Now that the buyer has committed himself or herself to debt for the rest of his or her life (or so the buyer thinks!), it’s time to talk about different payment plans and tax advantages of home ownership.
The largest portion of a monthly mortgage payment goes toward the interest on the loan and NOT principal reduction. If a buyer wishes to save money, he or she needs to compare different payment plans.
For example, if a buyer commits to a 30-year fixed loan of $200,000 at 5% interest, his or her monthly principal and interest payment would be $1073.
• Over the life of the loan, the interest alone paid on $200,000 would be $186,513.
• However, this same loan for 15 years would save a total of $101,828 in interest and only cost $1581 per month in principal and interest!!
Let’s go one step further. Let’s say, you did NOT want the higher monthly payment of a 15-year loan. However, you are willing to make ONE EXTRA PAYMENT PER YEAR of $1073 (This payment is principal and interest, but you’re use to making this payment, so keep it simple and pay this full amount.)
• You would save an additional $35,182 in interest over the life of the loan AND pay off the loan in:
- in 25 years instead of 30 years!
- Also, in the eighth year of the loan (when most people sell), your principal balance would be $155,714 instead of $168,056.

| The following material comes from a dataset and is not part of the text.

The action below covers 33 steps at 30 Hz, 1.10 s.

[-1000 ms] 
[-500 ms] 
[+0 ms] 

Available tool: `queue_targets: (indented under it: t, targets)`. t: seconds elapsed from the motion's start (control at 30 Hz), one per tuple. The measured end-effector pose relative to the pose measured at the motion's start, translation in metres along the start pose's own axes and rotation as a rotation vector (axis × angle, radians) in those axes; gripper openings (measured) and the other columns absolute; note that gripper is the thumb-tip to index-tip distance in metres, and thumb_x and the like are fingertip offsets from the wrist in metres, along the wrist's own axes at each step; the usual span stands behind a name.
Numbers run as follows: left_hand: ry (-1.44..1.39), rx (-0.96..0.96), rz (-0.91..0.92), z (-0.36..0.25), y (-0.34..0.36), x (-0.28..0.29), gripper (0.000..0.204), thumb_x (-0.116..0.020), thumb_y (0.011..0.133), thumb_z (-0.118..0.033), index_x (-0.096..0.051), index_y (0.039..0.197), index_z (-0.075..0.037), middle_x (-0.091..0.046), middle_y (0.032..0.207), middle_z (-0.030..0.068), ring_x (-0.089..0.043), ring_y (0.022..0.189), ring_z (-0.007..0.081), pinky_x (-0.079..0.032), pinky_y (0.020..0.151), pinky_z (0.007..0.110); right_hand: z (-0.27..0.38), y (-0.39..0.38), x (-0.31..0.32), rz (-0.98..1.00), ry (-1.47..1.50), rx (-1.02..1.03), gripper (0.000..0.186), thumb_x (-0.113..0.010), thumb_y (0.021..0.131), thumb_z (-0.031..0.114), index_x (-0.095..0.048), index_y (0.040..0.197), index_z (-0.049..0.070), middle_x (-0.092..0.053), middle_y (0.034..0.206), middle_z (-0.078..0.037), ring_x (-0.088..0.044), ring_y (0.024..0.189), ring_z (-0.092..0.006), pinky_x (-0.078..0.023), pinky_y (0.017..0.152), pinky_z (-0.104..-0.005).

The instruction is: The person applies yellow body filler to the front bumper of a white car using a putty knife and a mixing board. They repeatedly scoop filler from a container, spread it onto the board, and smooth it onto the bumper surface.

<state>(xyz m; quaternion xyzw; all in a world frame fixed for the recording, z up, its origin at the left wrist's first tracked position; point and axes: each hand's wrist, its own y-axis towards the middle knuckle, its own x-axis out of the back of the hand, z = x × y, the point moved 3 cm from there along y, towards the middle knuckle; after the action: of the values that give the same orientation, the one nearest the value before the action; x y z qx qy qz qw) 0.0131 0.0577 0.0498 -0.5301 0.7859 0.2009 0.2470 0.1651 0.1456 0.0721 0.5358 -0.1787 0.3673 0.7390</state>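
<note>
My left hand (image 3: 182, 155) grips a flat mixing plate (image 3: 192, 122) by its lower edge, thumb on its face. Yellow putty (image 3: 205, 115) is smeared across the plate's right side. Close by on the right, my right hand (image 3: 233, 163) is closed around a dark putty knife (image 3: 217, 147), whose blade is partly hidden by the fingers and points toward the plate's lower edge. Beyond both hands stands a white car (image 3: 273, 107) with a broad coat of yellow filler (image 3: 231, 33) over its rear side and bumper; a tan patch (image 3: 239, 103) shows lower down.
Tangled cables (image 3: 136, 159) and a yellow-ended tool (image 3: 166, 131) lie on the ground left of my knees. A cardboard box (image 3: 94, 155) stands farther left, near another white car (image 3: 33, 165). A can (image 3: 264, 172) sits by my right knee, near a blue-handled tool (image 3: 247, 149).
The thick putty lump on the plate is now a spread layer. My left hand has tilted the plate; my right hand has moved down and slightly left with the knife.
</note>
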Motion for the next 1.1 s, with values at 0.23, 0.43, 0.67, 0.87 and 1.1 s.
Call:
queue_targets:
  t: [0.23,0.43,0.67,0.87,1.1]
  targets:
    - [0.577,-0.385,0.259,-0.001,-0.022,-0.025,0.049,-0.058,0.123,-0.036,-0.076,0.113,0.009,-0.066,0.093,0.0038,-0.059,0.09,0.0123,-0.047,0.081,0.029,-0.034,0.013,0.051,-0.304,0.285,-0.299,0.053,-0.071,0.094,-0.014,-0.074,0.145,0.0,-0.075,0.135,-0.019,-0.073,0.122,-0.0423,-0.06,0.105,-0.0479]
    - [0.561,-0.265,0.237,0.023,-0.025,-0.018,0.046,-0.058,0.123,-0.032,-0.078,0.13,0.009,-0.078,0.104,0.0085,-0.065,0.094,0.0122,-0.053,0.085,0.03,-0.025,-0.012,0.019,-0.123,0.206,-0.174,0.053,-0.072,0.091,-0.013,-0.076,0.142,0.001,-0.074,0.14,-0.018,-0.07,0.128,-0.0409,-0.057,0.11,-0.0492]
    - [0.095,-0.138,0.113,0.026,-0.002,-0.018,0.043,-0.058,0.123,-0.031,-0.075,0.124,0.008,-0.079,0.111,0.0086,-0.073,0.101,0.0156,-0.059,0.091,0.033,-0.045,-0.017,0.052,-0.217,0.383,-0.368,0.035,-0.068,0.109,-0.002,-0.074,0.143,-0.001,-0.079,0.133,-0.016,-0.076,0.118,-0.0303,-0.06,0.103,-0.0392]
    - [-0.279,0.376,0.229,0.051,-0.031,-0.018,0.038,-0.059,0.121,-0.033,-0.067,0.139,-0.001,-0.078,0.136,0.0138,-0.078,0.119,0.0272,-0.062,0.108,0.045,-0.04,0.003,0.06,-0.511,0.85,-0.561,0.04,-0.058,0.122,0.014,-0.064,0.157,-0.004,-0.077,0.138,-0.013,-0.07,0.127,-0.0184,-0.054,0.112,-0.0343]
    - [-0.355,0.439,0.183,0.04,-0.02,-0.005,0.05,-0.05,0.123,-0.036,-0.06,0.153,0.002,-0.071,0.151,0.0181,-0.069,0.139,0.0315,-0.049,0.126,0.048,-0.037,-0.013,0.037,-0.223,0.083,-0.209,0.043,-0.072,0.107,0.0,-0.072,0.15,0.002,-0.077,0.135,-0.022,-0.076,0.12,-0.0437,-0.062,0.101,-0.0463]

- By making extra principal payments, you also rapidly build equity in your home.
Let’s continue one step further. Let’s say you make TWO extra payments a year of $1073.

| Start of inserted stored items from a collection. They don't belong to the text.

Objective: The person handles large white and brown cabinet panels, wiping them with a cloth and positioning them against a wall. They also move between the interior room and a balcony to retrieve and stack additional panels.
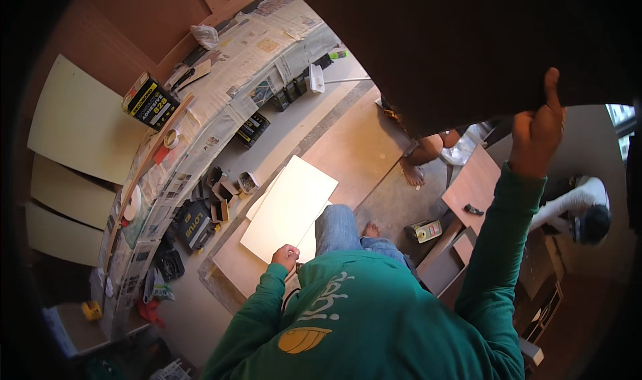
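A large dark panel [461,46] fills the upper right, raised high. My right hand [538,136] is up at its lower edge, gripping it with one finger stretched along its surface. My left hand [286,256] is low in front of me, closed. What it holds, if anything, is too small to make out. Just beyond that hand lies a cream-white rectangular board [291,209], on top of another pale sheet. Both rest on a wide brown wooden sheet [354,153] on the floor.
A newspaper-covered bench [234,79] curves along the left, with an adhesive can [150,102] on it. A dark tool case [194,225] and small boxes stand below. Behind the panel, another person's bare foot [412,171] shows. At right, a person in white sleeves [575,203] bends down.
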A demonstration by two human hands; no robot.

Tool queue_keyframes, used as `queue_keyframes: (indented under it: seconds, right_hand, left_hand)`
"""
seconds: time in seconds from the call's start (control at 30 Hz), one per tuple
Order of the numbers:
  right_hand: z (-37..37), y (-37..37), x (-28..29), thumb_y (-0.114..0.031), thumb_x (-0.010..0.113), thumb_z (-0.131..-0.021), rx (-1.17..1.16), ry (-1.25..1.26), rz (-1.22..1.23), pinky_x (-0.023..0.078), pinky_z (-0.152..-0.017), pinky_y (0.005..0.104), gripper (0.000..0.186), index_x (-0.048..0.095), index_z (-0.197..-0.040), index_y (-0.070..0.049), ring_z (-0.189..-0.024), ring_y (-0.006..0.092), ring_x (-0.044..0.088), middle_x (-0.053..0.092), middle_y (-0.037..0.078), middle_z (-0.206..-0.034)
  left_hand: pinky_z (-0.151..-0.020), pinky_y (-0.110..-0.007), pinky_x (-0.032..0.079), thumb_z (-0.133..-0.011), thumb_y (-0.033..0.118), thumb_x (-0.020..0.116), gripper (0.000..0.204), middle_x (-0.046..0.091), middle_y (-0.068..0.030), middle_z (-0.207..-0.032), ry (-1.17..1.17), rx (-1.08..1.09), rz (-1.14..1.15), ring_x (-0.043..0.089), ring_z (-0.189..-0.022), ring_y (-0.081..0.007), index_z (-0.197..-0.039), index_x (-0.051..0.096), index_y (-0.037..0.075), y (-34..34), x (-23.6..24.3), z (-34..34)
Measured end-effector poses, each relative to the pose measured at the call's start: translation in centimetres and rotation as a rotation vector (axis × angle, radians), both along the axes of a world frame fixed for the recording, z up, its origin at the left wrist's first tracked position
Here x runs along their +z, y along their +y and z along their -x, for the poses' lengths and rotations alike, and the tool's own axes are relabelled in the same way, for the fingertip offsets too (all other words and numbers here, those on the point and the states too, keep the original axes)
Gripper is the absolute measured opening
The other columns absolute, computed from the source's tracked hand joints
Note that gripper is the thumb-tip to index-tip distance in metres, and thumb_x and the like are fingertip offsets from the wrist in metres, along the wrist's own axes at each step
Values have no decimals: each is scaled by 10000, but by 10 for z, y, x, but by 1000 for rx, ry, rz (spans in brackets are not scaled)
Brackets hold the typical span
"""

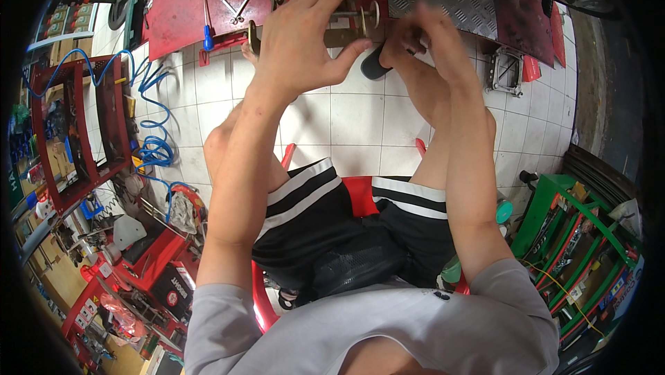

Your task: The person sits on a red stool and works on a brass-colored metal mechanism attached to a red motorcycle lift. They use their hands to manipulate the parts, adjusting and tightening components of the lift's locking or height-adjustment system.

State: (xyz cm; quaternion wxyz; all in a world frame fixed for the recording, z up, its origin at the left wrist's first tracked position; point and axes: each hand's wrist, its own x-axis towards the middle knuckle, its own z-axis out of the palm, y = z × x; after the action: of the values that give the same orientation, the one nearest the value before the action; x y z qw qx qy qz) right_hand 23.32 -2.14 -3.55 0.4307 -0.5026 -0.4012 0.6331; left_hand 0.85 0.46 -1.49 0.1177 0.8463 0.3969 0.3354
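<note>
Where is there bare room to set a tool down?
White tile floor between the red stool and red platform; platform left of the blue-handled screwdriver; grey treadplate right of the right hand. Crowded: around the left hand, over metal parts, and the packed green rack.

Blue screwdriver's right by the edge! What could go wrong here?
The blue-handled screwdriver lies at the edge of the red platform, so a bump might knock it down. The left hand is right at a metal bracket, so its fingers might get pinched. The blue coiled hose lies on the floor, so someone could trip.
</note>
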Motion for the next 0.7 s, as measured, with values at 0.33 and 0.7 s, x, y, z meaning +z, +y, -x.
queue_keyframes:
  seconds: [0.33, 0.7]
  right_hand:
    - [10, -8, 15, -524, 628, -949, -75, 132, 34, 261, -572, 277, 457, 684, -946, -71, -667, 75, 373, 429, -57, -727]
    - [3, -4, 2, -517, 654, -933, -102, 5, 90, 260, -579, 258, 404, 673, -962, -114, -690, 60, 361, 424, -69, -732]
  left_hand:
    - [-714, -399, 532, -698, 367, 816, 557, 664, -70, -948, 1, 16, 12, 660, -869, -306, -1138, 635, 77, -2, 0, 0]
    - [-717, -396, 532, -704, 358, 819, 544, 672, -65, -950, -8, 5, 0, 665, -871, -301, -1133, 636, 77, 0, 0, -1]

- Your loan would be fully paid off in year 21, and the total interest paid on the loan would be reduced to $128,822. By making two extra payments per year, you would save $57,691 in interest!
- And in year 8, your principal balance would be $143,677 instead of $168,056. That’s how to build up equity fast, without even planning on any real estate appreciation.
Now that your head is spinning, let’s view a few more scenarios:
Let’s say that you kept your 30-year mortgage payment of $1073 per month for principal and interest, but you decided to pay an additional $500 per month toward principal reduction. So-o what are the benefits:
- Your loan would be paid off in 15 years.
- You would have paid $85,390 in interest instead of $186,513—over 100K savings in interest!
- At year 8, your principal balance would be $101,591 instead of $168.056.
- And, It is your choice IF you decide to make the extra $500 per month extra payment. When times are good, you may decide to make the payment; When times are bad, you may hold off. However, it’s your choice.
Now that your brain is mentally fried and you need a double Excedrin, stay with me just a little bit longer.
Scenario: You just got a raise and your job security is looking good. You decide to take out a 15-year mortgage on a $200,000 loan at 5% interest:
- Your monthly principal and interest payment is $1581.
- The Total interest paid for the life of the loan is $84,685 (instead of $186,513 on a 30-year loan).
- At the 8-year mark, your principal balance is $100,534.
As you can see, there are various payment plans that you can use to pay off your mortgage early and with less interest. To make extra payments you generally do not need approval, but check with your bank anyway and ask them what the procedure is to make extra payments.
In most states, the buyer can prepay his or her loan without any prepayment penalty. Check with your lender BEFORE you sign the mortgage note. Quite often, buyers use refunds on taxes or bonuses to make extra payments. Also, at the end of the year (or before) verify your balance with the balance of the lender. Always have a paper trail.